Note also that the return value is also generally passed in %o0.
Leaf procedures are different. A leaf procedure is an optimization that
reduces unnecessary work by taking advantage of the knowledge that no
call instructions exist in many procedures. Thus, the save/restore couple
can be eliminated. The downside is that such a procedure may only use
the out registers (since the in and local registers actually belong to
the caller). See Figure 6.
.. code-block:: asm
function:
; no save instruction needed upon entry
; perform function, leave return value,
; if any, in register %o0 upon exit
retl ; jmpl %o7+8, %g0
nop ; the delay slot can be used for something else
.. Figure 6 - Epilogue/prologue in leaf procedures
Note in the figure that there is only one instruction overhead, namely the
retl instruction. retl is also synthetic (return from leaf subroutine), is
again a variant of the jmpl instruction, this time with %o7+8 as target.

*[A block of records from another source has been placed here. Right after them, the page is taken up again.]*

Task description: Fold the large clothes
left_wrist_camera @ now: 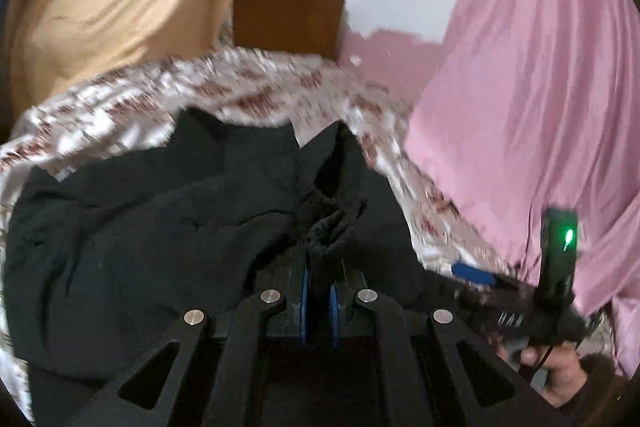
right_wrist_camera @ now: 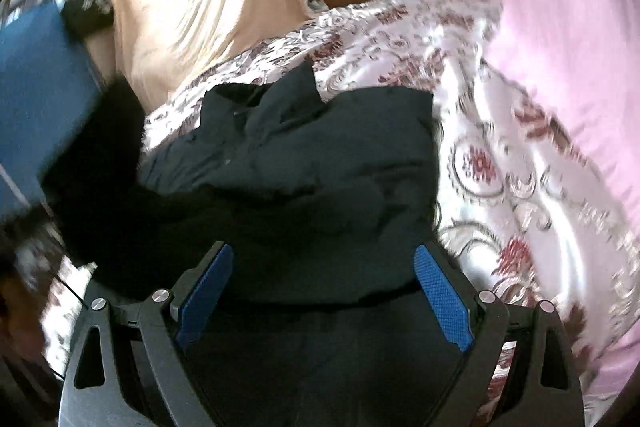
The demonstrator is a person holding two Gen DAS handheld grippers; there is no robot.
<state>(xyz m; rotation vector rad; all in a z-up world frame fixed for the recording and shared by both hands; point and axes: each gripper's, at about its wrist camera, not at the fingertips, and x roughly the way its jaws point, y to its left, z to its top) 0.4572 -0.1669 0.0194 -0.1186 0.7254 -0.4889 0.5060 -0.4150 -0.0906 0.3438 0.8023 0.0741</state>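
Soft, limp black fabric garment (left_wrist_camera: 160, 227) on the floral satin bedspread (right_wrist_camera: 500, 147): left claw (left_wrist_camera: 318, 291) pinches a bunched edge; right claw (right_wrist_camera: 324, 287) gapes wide, empty. Likely light; best gripped at hems.

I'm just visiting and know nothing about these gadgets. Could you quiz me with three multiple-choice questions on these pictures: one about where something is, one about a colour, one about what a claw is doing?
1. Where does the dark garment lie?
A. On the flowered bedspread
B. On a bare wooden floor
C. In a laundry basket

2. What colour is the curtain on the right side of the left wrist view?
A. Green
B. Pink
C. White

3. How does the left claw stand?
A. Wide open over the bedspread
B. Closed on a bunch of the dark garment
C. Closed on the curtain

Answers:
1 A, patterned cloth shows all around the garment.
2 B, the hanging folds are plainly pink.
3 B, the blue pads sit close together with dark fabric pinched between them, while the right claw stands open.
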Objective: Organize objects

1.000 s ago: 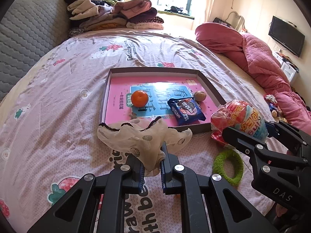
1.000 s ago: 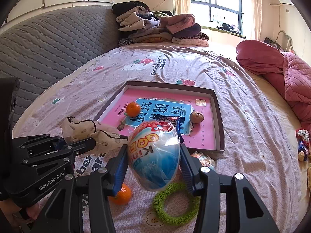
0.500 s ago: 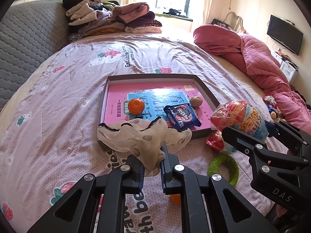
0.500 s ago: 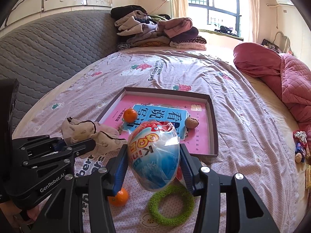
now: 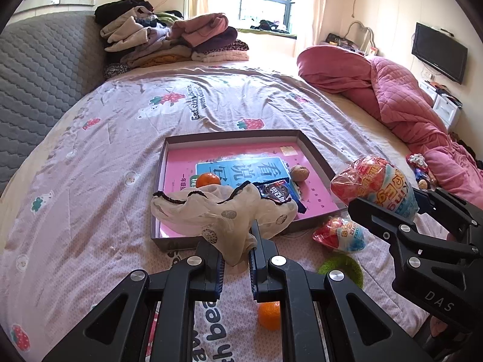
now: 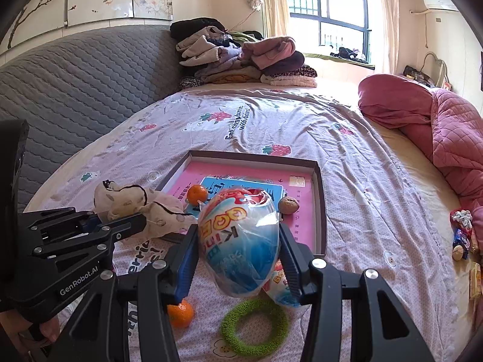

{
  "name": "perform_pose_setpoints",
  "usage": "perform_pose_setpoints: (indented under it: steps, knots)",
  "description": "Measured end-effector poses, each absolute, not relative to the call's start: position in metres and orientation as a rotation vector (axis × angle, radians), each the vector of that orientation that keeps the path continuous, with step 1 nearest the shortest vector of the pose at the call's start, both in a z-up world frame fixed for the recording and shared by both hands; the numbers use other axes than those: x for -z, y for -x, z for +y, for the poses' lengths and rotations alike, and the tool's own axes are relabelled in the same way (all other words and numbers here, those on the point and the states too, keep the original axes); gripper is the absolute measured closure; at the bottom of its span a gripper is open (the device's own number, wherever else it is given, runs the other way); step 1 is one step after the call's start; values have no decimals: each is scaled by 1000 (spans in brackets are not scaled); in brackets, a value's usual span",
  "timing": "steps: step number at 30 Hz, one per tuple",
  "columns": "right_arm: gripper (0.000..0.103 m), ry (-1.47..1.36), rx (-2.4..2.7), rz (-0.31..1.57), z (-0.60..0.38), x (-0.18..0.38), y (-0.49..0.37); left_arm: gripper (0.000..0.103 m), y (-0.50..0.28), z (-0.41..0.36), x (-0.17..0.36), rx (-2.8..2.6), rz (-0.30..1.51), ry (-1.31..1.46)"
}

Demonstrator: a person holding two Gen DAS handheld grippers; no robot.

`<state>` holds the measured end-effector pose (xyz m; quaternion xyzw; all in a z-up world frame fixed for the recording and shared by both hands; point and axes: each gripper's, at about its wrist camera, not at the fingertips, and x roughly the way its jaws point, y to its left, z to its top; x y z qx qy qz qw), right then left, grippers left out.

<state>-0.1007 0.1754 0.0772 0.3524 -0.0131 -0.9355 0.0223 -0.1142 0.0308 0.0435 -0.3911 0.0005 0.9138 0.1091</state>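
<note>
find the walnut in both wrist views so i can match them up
Left wrist: the walnut lies right of centre, inside the shallow box near its right wall.
Right wrist: the walnut shows just right of the held egg pack.
Shared landmark: the green ring.

We see a cream cloth (image 5: 223,211) with grey dots and black trim, a red, blue and white toy egg (image 6: 241,238), and a pink and blue book (image 5: 241,166) in the grey-rimmed box (image 5: 314,150). Orange tangerines (image 6: 180,313), a green ring (image 6: 253,328), and a lilac strawberry-print sheet (image 5: 120,138).
</note>
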Motion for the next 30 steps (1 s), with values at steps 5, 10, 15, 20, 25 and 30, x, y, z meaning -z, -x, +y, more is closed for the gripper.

Yet another variation of epilogue is caused by tail call elimination,
an optimization supported by some compilers (including Sun's C compiler
but not GCC). If the compiler detects that a called function will return
to the calling function, it can replace its place on the stack with the
called function. Figure 7 contains an example.
.. code-block:: asm
int
foo(int n)
{
if (n == 0)
return 0;
else
return bar(n);
}
cmp %o0,0
bne .L1
or %g0,%o7,%g1
retl
or %g0,0,%o0
.L1: call bar
or %g0,%g1,%o7
.. Figure 7 - Example of tail call elimination
Note that the call instruction overwrites register %o7 with the program
counter. Therefore the above code saves the old value of %o7, and restores
it in the delay slot of the call instruction. If the function call is
register indirect, this twiddling with %o7 can be avoided, but of course
that form of call is slower on modern processors.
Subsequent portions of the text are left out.